Desconfiava, naquele dia recebi o diagnóstico. Quando começou a febre das hamburguerias em Porto Alegre fui a várias. Em todas a mesma sensação ao chegar o hambúrguer mirrado. Sabe quando pensa receber um ovo frito e vem um ovo frito de codorna? Assim me sinto frente a esses alienígenas arremedos de Xis. Grande negócio, vem a metade e te cobram o dobro.
Nos restaurantes é a mesma música. Chega o prato, como, e poderia pedir mais um. Não faço por constrangimento. Mas fica o conflito, minha mãe dizia para repetir, minhas avós insistiam para repetir. Por que não faria agora? Observe, quanto mais estrangeiro e impronunciável, menor a quantidade. Peço a sobremesa. A porção que vem, ao meu critério, mal serviria um filhote de gnomo.
O problema não é dos restaurantes, é nosso. Há pessoas que comem a porção e ficam satisfeitas. Nós ogros sofremos a ditadura da maioria. Poderia haver nos cardápios: porção infantil, porção normal, porção ogro. Com preços diferenciados, não exigimos regalias. Apenas evitaria passarmos fome.
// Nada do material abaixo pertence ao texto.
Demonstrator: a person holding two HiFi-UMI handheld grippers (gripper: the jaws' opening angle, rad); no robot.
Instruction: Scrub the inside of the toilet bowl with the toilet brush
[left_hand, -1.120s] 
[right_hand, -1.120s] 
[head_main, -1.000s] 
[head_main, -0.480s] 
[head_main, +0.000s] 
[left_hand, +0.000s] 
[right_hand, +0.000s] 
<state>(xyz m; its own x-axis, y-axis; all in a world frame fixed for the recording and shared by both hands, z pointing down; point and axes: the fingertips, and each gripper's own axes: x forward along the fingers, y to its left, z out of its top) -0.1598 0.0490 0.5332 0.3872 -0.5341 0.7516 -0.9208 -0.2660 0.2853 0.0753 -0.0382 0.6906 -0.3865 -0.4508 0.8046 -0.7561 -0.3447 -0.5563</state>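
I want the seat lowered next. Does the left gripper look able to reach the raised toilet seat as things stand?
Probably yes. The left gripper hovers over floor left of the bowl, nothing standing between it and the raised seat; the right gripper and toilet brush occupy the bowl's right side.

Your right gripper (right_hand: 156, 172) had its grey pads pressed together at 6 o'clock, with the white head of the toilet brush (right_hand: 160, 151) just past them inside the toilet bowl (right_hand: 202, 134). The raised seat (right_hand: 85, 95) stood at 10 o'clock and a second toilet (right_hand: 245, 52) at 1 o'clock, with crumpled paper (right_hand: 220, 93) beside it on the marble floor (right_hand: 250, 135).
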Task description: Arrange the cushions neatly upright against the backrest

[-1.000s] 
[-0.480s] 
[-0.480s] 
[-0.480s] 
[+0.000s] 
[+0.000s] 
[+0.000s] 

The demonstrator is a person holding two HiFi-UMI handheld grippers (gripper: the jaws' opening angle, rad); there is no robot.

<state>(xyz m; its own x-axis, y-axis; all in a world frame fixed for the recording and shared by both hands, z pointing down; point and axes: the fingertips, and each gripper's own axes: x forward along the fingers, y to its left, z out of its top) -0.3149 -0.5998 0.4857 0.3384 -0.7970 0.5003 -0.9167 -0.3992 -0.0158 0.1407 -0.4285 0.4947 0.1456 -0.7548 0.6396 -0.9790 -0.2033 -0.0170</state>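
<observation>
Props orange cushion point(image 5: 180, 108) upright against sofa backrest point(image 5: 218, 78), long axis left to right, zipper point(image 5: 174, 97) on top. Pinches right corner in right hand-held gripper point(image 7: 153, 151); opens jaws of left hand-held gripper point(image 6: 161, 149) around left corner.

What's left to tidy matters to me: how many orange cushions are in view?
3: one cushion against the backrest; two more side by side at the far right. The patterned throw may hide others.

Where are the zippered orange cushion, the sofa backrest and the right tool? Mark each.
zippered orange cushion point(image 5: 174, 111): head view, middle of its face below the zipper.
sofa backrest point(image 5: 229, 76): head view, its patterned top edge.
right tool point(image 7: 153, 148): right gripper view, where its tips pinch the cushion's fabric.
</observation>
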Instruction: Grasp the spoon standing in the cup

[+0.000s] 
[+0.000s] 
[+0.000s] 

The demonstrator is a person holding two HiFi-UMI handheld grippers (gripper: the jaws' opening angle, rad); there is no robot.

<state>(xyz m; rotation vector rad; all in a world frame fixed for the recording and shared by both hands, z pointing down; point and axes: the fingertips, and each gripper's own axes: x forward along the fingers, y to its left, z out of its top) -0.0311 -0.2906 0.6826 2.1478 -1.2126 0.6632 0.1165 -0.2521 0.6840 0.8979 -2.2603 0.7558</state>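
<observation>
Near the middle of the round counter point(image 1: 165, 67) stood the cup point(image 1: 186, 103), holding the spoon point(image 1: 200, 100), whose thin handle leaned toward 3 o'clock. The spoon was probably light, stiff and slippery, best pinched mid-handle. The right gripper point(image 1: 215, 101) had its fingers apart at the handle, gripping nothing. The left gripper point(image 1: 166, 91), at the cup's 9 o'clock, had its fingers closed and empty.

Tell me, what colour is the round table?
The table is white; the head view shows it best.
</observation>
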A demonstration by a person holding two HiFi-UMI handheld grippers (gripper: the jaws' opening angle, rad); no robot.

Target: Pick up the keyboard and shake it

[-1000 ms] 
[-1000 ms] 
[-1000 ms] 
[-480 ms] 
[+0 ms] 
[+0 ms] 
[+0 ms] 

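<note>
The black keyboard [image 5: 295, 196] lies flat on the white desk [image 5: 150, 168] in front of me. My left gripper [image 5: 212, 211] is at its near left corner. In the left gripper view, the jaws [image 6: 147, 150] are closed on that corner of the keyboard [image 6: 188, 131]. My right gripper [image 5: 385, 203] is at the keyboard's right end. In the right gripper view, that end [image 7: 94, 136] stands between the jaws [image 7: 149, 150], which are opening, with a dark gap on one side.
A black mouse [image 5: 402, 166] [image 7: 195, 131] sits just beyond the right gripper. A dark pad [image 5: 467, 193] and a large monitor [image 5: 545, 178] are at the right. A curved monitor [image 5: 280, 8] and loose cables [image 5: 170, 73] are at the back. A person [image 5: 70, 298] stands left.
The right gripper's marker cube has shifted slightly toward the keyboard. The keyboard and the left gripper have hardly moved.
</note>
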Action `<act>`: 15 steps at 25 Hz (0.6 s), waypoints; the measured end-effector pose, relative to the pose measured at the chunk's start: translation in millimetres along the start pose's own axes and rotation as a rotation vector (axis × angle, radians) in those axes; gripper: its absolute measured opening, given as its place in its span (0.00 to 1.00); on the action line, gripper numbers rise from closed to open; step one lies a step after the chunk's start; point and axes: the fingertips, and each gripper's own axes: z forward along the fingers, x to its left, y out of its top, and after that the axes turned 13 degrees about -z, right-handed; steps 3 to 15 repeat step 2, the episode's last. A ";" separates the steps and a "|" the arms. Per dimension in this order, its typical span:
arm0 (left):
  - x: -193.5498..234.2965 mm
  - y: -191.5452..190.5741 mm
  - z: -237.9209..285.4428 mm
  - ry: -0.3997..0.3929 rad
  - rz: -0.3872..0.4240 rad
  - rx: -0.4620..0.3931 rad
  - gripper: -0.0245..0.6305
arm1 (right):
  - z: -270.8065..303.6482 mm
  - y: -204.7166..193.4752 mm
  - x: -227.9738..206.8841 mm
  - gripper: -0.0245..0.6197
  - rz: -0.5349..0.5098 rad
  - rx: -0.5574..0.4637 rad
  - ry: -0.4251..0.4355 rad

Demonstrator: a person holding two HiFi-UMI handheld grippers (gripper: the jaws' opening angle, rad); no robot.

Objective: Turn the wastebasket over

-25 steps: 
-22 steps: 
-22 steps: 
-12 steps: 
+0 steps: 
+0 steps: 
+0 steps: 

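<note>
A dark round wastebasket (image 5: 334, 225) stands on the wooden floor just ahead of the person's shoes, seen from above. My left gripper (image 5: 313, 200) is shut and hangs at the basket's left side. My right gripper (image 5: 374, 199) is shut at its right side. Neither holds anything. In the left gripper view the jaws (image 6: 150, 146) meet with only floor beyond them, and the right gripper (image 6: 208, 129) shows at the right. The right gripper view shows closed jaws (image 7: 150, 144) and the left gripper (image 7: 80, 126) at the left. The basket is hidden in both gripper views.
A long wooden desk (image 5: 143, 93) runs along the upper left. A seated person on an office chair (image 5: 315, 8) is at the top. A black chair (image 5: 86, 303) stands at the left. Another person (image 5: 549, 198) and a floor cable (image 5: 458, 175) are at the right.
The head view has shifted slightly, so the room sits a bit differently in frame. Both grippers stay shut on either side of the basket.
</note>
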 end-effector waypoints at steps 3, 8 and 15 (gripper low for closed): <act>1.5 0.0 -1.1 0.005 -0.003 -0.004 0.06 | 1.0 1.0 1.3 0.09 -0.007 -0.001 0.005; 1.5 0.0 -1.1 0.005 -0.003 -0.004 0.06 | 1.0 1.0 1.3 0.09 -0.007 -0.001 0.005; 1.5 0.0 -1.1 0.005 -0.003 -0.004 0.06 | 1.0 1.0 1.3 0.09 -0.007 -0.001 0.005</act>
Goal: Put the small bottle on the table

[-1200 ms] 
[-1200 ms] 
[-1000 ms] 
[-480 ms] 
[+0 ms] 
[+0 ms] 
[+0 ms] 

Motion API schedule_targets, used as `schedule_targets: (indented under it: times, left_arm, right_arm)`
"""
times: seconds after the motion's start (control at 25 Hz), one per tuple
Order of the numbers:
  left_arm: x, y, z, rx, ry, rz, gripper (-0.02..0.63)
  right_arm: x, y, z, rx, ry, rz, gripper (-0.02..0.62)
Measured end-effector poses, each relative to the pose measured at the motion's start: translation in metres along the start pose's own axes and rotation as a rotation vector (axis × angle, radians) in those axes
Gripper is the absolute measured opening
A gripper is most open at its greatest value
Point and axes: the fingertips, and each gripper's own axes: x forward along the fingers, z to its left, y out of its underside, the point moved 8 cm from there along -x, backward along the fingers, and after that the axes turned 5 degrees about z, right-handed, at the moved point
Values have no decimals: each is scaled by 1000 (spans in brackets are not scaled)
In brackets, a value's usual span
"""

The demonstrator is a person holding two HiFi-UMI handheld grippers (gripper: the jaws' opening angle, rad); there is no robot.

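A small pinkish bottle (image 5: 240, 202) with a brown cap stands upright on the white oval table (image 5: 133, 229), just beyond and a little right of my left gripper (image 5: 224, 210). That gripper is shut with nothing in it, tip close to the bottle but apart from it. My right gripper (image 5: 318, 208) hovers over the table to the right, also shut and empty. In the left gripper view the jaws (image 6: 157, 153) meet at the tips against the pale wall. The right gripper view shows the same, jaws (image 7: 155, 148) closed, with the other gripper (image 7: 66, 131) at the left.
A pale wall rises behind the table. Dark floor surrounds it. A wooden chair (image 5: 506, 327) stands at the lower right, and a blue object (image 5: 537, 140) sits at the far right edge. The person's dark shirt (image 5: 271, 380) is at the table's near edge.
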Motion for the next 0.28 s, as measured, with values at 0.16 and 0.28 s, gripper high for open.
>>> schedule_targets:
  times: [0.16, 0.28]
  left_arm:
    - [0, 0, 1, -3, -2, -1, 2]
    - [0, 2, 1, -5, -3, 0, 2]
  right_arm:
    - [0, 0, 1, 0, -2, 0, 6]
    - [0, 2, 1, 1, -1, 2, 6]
Não me orgulho da minha condição, olho para minhas amigas light que comem brigadeiro de colherinha com uma ponta de inveja. Um docinho para elas é uma travessa de pudim para mim. Tudo é fartura para almas élficas refinadas. Sem mimimi, fundemos o sindiogro e vamos à luta por uma porção adequada para nós companheiros!